I think Jean-Michel is a more obvious influence on my work. His character illustrations always remind me of a modern Hergé. I love the way he creates playful interactions on a page using line in a way that feels quite bold without ever being static. When I first started adding colour to my own work, his illustrations were the first place I looked for inspiration because his work felt so familiar but just with something more that I’m trying to put my finger on, so it made the jump into colour that bit easier.


Neva Hosking

While you can certainly see Matt Blease’s influence in the work I share here, it might be slightly less clear as to why I’ve chosen Neva Hosking as a big inspiration for my work. Her detail rich pen drawings and etchings are very different to my digital work but I love how she uses line to create texture and depth within her work. It’s been something I’ve been working on more in my sketches and that I’m starting to try and incorporate in my digital.

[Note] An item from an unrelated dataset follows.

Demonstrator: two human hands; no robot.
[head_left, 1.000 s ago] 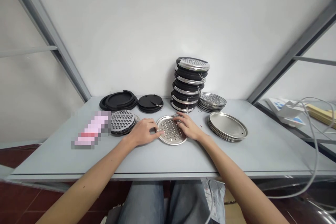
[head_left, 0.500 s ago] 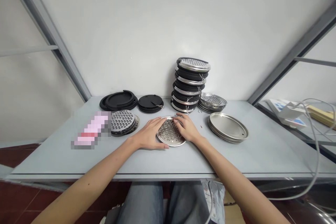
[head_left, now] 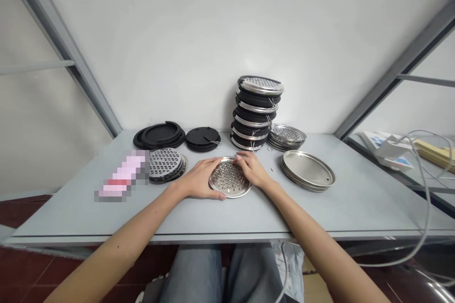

Her work is just quite simply stunning though. Her sleeping series is magical, dreamy even if you’ll allow me the pun.


Matt Blease

Matt’s distinctive line drawings were a huge influence on my work when I first started to illustrate digitally. I think you can definitely see it more in my earlier work. He’s also the reason I use a slightly off-white background in my images to give them a little warmth and to make them feel slightly less digital. His work is clear and confident, in part because of their very minimal style which requires a certain decisiveness in their creation but also because of their matter of fact statements. Everything Matt seems to draw says something, whether that’s a statement, observation or just a great visual pun.


Bijou Karman

Over the past year I’ve slowly become more and more interested in fashion illustration and colour, as well as moving back out of digital as a medium, Bijou Karman is a huge force behind those changes. She’s even inspired me to start having a play with gouache because she makes it look so fun.  As you might have been able to tell, what often draws me to an artist is their use of line. Bijou adds detail, particularly around the eyes of her characters, using line in a way that really enhances their character but also makes her images look very distinctive. She also uses coloured line in a way I find really refreshing. In fact, the way she uses colour in general is refreshing, especially as someone who mainly works in monotone. Her paintings are bright and have so much depth, so many layers of interest, without ever feeling overwhelming or hard to look at – the portrait focal point she creates is so strong.